--- START ---
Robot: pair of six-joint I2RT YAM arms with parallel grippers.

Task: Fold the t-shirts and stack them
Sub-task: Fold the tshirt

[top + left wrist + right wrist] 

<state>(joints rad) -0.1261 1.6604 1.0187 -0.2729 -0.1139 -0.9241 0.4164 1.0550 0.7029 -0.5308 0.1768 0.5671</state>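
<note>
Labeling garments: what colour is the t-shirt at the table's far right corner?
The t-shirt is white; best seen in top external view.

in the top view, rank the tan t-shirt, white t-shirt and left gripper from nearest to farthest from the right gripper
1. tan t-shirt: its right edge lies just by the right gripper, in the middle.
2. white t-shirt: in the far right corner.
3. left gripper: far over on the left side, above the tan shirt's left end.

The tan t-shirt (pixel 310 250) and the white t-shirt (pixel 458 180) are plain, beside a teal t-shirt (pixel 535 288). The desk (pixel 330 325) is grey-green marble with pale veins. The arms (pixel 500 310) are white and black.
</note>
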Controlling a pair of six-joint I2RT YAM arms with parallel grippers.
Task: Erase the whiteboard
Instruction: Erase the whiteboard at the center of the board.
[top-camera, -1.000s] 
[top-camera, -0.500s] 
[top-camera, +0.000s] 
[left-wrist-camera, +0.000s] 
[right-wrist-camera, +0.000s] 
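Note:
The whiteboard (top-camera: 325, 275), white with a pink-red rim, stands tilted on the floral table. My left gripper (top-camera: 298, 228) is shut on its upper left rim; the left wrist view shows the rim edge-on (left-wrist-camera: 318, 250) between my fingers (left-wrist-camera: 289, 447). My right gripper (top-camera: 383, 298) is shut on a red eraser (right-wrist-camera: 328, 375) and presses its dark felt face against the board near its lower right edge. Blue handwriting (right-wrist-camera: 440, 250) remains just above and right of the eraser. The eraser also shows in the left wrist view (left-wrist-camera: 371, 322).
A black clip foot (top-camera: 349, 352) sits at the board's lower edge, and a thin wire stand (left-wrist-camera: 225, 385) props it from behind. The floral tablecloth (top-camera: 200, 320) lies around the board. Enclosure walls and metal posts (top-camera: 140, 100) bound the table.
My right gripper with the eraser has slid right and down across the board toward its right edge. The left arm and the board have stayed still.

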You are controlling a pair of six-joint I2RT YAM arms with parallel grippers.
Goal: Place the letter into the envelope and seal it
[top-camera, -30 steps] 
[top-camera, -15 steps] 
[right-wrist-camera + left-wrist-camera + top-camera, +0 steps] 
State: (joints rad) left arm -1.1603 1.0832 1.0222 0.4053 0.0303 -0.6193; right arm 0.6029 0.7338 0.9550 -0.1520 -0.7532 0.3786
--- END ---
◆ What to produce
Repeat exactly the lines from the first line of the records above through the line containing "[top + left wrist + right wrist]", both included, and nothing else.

◆ Answer below
Robot: pair of six-joint I2RT YAM arms with parallel grippers.

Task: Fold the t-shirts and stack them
Sub-task: Fold the tshirt

[top + left wrist + right wrist] 

No additional work is needed on this exercise.